Task instructions – Everything from the line containing "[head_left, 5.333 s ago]" through the last line of the listing below should be returned exactly, except for pictures.
*** Data extract ***
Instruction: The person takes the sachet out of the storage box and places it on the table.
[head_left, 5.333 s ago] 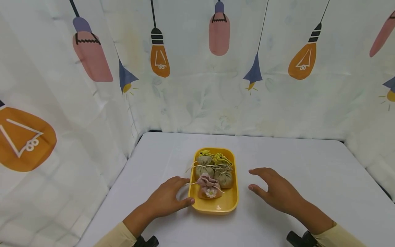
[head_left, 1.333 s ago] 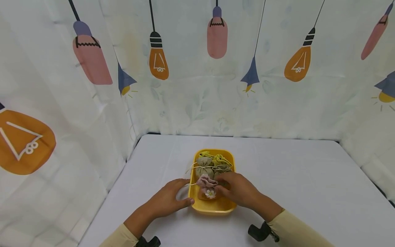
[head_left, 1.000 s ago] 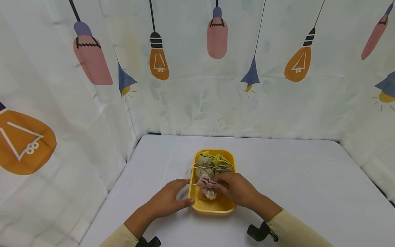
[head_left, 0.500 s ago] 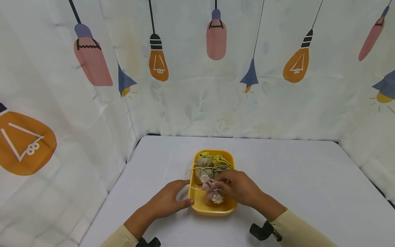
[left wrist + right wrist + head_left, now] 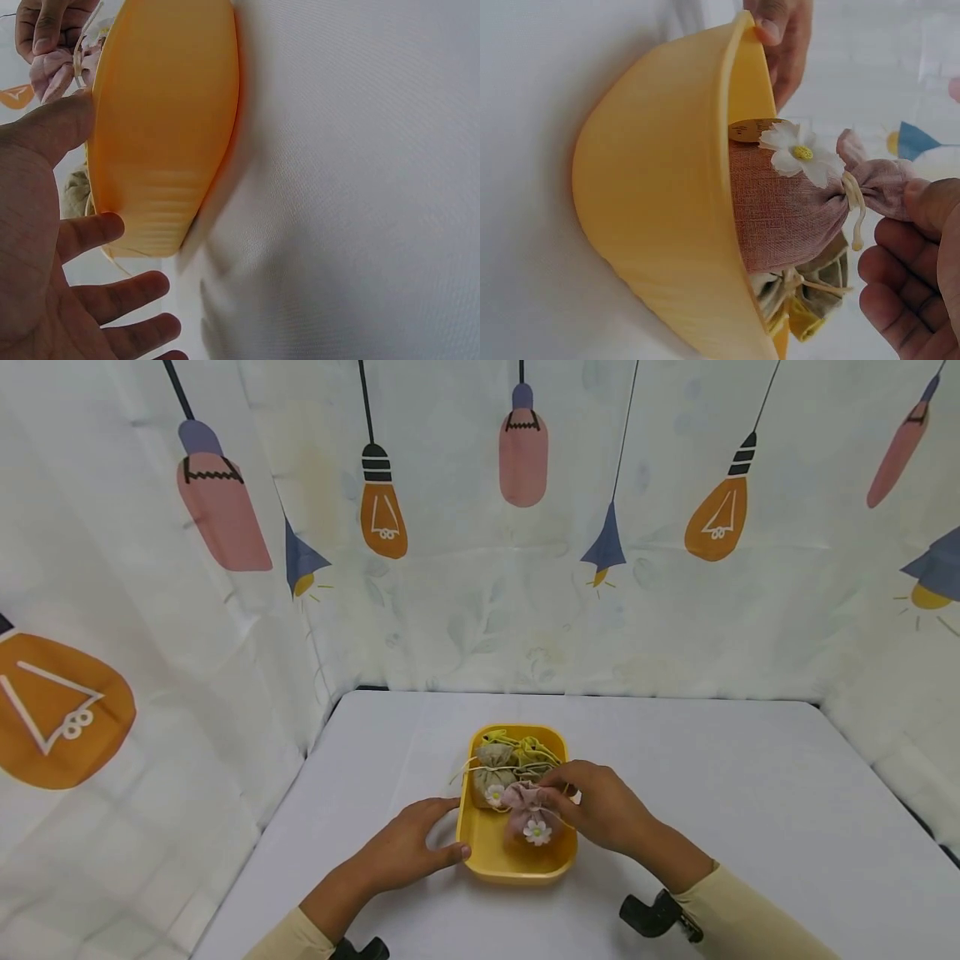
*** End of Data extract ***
Written answer –
[head_left, 5.333 s ago] 
[head_left, 1.333 s ago] 
[head_left, 1.000 s ago] 
[head_left, 0.500 s ago] 
[left wrist + right wrist + head_left, now] 

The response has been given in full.